Individuals early in their recovery or with particular interpersonal characteristics might need more of a structured and professionally-led milieu in order to maintain abstinence given the freedoms that are provided in Oxford Houses. In the past 90 days, the sample had an average of 1 day of residential treatment for psychiatric problems and an average of 3 sessions with a counselor for psychiatric problems. Certainly, it is clear that the https://ecosoberhouse.com/ sample of Oxford House residents do have significant mental health problems and that they do utilize mental health services outside of their Oxford Houses. One of the largest examples of a community-based, mutual-help residential community for high risk substance abuse individuals is Oxford House. In the U.S., over 9,800 people live in these self-run dwellings where they obtain jobs, pay utility bills, and learn to be responsible citizens.
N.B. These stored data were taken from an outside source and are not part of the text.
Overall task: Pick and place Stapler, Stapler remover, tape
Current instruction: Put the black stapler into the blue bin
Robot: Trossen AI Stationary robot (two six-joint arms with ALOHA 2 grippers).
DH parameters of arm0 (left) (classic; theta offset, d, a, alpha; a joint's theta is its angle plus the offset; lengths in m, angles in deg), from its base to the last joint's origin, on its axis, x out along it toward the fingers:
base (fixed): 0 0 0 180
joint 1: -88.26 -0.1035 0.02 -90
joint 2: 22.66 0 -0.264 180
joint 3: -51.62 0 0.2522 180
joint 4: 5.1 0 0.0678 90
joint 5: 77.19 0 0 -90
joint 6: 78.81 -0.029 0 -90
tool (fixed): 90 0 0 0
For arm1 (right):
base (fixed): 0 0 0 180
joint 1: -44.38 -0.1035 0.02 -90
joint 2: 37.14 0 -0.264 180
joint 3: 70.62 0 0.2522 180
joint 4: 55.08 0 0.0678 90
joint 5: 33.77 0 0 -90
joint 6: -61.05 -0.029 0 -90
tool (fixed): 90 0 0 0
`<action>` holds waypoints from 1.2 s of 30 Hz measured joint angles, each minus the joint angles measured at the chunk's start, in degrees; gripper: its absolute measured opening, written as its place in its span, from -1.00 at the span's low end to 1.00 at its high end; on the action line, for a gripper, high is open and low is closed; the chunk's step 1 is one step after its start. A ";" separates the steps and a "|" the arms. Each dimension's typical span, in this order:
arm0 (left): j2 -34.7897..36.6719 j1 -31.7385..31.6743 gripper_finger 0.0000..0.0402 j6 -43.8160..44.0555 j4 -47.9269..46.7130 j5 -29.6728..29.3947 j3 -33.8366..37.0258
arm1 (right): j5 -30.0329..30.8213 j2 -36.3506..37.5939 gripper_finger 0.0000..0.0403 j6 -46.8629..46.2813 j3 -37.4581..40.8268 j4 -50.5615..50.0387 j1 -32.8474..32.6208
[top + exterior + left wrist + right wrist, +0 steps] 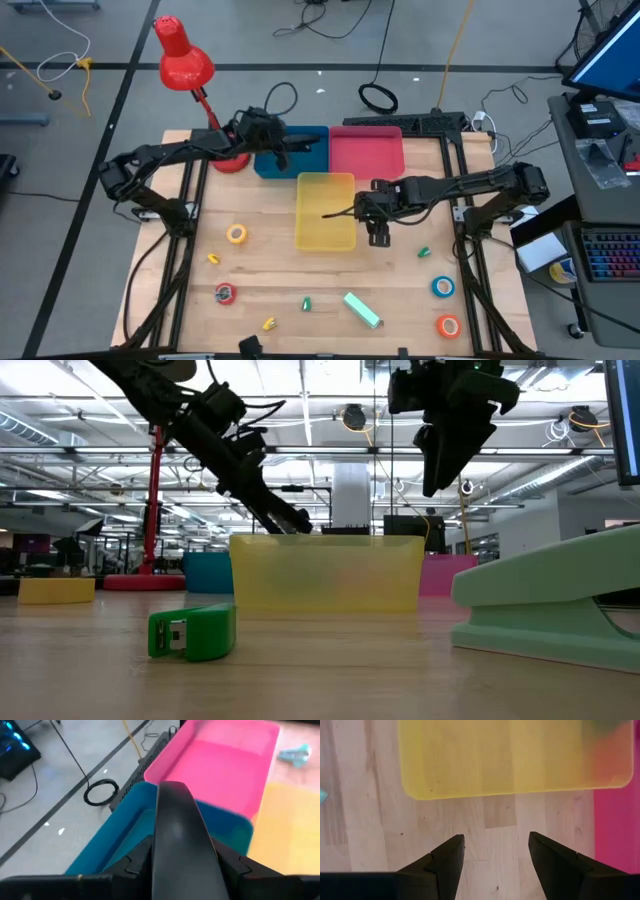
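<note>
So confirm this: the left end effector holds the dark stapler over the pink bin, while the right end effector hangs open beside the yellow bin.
Wrong bin. The left wrist view shows the left end effector holding the dark stapler over the blue bin; the rest stands.

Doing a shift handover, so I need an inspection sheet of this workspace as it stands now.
Surface: wooden table with a blue bin, a pink bin and a yellow bin.
Job's things: dark stapler held over the blue bin; mint stapler and four tape rolls lie loose: yellow, red, blue, orange.
Clutter: small green pieces and small yellow pieces, kind unclear.
Grippers: left pincer shut on the dark stapler; right pincer open, empty, beside the yellow bin.
Cables: coiled cable on the floor.
Surroundings: red lamp; keyboard.
</note>
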 joint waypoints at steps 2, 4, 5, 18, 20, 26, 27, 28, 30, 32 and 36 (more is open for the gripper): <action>-0.23 -1.43 -0.31 -1.67 0.02 1.50 0.79 | -0.02 0.00 0.06 -2.14 0.00 0.01 0.44; -0.23 -3.12 -0.31 -2.01 1.30 4.79 1.73 | -0.02 0.00 0.06 -4.32 0.00 0.01 0.86; -0.23 -4.02 -0.31 -2.00 2.71 6.76 2.24 | -0.02 0.00 0.05 -5.26 0.00 0.01 0.98; -0.91 -10.44 -0.31 -8.41 10.11 14.58 8.05 | -0.04 0.00 0.05 -13.15 0.00 0.86 1.68; -1.56 -10.71 -0.31 -9.19 10.12 14.77 8.11 | -0.04 0.00 0.05 -13.53 0.00 1.50 1.68; -4.65 -10.95 -0.31 -11.39 13.85 13.50 8.18 | -0.06 0.00 0.05 -15.31 0.00 2.78 1.68; -5.15 -10.92 -0.31 -11.53 14.58 13.32 8.18 | -0.06 0.00 0.05 -15.82 0.00 2.84 1.68; -5.58 -10.93 -0.31 -12.09 14.97 13.29 8.18 | -0.06 0.00 0.05 -16.10 0.00 2.91 1.68; -6.25 -10.97 -0.31 -13.33 15.30 13.23 8.18 | -0.05 0.00 0.05 -16.66 0.00 3.00 1.68; -6.85 -11.01 -0.31 -14.02 15.30 13.44 8.18 | -0.06 0.00 0.05 -17.04 0.00 3.04 1.68; -8.90 -10.97 -0.31 -15.11 15.97 13.38 8.17 | -0.08 0.00 0.05 -17.35 0.00 3.15 1.68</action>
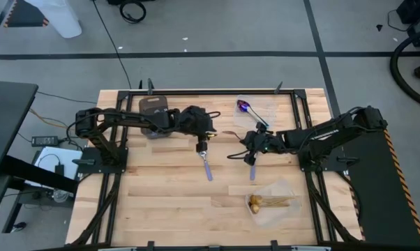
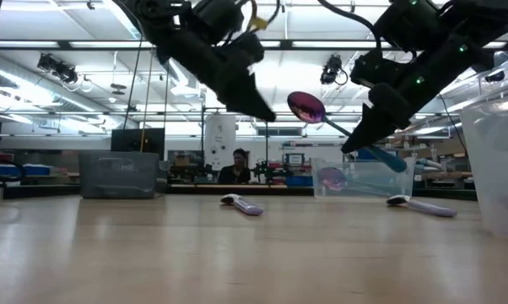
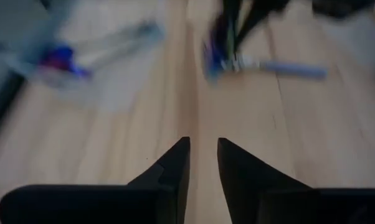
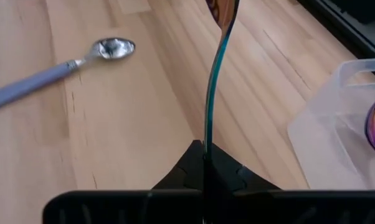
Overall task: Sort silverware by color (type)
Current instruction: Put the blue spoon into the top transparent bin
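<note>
At the left of the high view the left arm reaches from the table's left edge toward the centre, passing over a dark grey tray at the upper left of the wooden table. The left gripper sits just left of centre, directly above the bowl end of a silver spoon with a lavender handle that lies on the wood, handle pointing to the bottom of the frame. In the left wrist view its fingers stand a narrow gap apart with nothing between them.

Right of centre, the right gripper is clamped on the teal handle of an iridescent purple spoon; the low view shows that spoon lifted clear of the table, bowl up and to the left. A second lavender-handled spoon lies on the wood just below this gripper.

At the upper centre-right, a clear container holds another purple spoon. At the lower right, a second clear container holds gold spoons. In the low view, a person sits in the room beyond the table.
</note>
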Controlling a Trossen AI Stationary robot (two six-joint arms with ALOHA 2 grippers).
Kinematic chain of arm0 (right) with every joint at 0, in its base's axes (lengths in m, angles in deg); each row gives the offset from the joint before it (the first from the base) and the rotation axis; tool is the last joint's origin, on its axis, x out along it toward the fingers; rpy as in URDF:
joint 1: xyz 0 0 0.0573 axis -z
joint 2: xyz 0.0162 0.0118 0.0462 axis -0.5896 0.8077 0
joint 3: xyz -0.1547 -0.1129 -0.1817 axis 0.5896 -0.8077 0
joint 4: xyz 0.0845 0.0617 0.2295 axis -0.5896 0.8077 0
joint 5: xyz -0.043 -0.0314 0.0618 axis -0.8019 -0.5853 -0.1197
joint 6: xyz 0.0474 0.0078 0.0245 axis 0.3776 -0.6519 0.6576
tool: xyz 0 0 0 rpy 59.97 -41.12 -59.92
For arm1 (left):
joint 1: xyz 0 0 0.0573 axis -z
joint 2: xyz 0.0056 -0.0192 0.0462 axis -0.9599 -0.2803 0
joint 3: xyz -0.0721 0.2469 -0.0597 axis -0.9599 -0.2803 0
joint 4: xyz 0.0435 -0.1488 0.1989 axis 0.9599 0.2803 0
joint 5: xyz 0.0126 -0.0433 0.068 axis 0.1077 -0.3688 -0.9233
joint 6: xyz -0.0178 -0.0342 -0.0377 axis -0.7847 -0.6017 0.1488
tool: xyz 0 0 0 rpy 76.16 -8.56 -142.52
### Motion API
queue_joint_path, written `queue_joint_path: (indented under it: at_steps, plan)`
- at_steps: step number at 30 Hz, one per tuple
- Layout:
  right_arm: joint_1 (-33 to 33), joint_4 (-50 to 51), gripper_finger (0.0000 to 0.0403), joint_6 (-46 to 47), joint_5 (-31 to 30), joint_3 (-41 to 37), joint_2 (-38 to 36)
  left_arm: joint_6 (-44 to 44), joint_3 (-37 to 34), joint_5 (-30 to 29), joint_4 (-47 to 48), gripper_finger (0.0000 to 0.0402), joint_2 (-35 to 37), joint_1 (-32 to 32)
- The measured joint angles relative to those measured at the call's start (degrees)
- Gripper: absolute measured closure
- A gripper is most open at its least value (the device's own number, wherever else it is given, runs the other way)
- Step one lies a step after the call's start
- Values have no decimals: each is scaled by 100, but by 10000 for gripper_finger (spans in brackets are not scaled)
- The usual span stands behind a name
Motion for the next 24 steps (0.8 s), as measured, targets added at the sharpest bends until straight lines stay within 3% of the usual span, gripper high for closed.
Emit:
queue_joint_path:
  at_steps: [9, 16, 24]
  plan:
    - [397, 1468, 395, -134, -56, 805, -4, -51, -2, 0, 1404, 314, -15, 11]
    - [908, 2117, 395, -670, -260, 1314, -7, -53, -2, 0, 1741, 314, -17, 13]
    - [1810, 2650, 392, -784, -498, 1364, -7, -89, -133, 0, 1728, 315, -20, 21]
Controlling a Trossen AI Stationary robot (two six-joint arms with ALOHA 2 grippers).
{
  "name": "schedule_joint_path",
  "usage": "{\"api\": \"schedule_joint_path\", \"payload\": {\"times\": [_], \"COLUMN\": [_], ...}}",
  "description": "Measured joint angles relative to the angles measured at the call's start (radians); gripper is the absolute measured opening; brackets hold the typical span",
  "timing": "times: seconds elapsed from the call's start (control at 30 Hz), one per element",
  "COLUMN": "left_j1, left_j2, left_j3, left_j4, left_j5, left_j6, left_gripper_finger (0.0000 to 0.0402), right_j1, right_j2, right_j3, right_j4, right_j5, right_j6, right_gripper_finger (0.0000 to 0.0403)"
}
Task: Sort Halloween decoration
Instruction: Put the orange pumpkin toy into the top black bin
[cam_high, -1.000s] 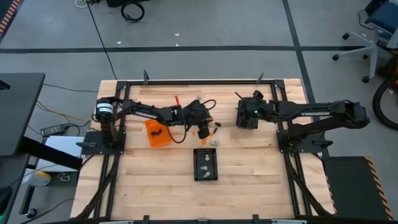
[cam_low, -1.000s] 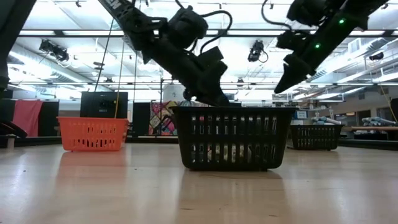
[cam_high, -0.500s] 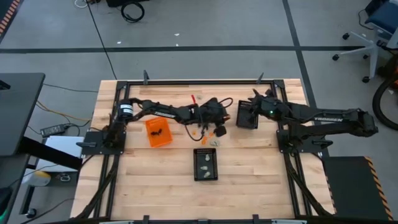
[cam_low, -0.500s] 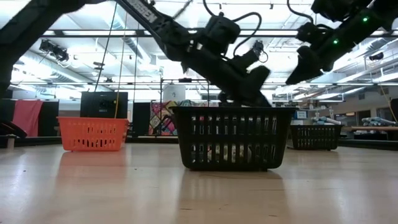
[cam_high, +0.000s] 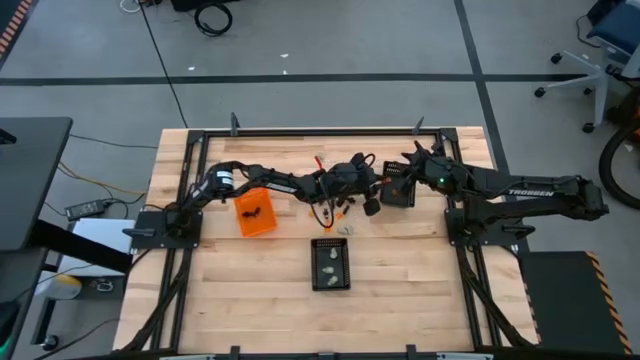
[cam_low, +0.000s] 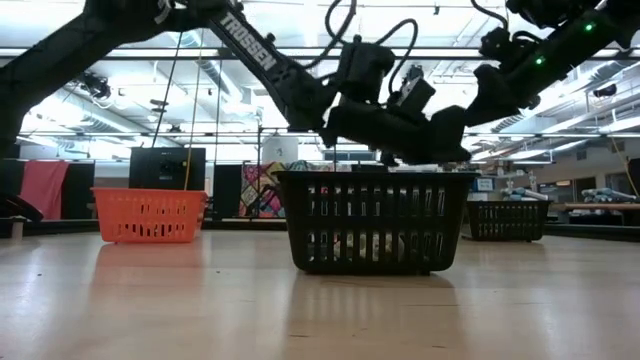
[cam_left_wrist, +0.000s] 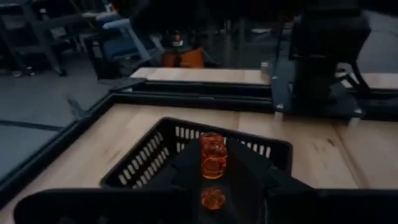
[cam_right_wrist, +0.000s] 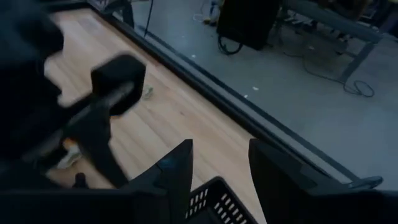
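Carrying an orange piece (cam_left_wrist: 212, 155) pinched in the left gripper (cam_high: 371, 204), seemingly beside the right-hand black mesh bin (cam_left_wrist: 146, 158). Centre over the bin before letting go. Right gripper (cam_right_wrist: 219, 163), fingers spread, waits above that bin.

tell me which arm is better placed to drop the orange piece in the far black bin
Left. Its tool already holds the orange piece right at the black bin. The right tool is open and empty above the same bin.
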Motion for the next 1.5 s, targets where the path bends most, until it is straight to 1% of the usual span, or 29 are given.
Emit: {"api": "schedule_joint_path", "payload": {"times": [0.17,0.3,0.37,0.47,0.53,0.63,0.77,1.13,1.5], "left_j1": [0.001,-0.001,-0.002,-0.002,-0.007,-0.013,-0.013,-0.013,-0.013], "left_j2": [0.049,0.09,0.122,0.169,0.191,0.199,0.198,0.198,0.185], "left_j3": [-0.002,0.015,0.048,0.107,0.146,0.179,0.187,0.189,0.189], "left_j4": [0.085,0.114,0.112,0.105,0.075,0.001,-0.035,-0.064,-0.073], "left_j5": [0.042,0.049,0.052,0.101,0.113,0.114,0.116,0.114,0.113], "left_j6": [-0.015,-0.027,-0.029,-0.031,-0.04,-0.048,-0.05,-0.053,-0.049], "left_gripper_finger": [0.0072,0.0072,0.0072,0.0072,0.0072,0.0072,0.0077,0.0131,0.0132], "right_j1": [0.002,0.003,0.006,0.008,0.008,0.007,0.008,0.008,0.008], "right_j2": [-0.008,-0.013,-0.013,-0.013,-0.013,-0.013,-0.013,-0.013,-0.013], "right_j3": [0.0,0.0,0.0,0.0,0.0,0.0,0.0,0.0,0.0], "right_j4": [0.01,0.038,0.059,0.063,0.061,0.055,0.046,0.035,0.034], "right_j5": [0.072,0.082,0.082,0.081,0.081,0.08,0.078,0.065,0.051], "right_j6": [-0.001,-0.009,-0.016,-0.028,-0.029,-0.031,-0.031,-0.02,-0.02], "right_gripper_finger": [0.016,0.016,0.016,0.016,0.016,0.016,0.016,0.016,0.016]}}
Adopted Children Get Abused Too
For many individuals with substance abuse problems, entry into the existing continuum of services begins in a detoxification program. Detoxification program readmission represents a potential indicator that services received have not facilitated sustained recovery. It has been suggested that for a substantial portion of addicted persons, detoxification does not lead to sustained recovery. Instead, these individuals cycle repetitively through service delivery systems (Richman & Neuman, 1984; Vaillant, 2003). Recidivism rates within one year following treatment are high for men and women, and 52–75% of all alcoholics drop out during treatment (Montgomery et al., 1993). We also designed a study to assess the types of contributions that Oxford House residents report making to their neighborhoods and communities.
- There is considerable evidence for the effectiveness of TCs (DeLeon, & Rosenthal, 1989).
- Both NIDA and NIAAA have health services research study sections that are willing to review these types of applications.
- The case involved a town trying to close down the local Oxford House, claiming that there could be no more than five unrelated individuals living in one home.
- Also, therapeutic community residents may stay only for a limited time before many return to former high-risk environments or stressful family situations (Goldsmith, 1992).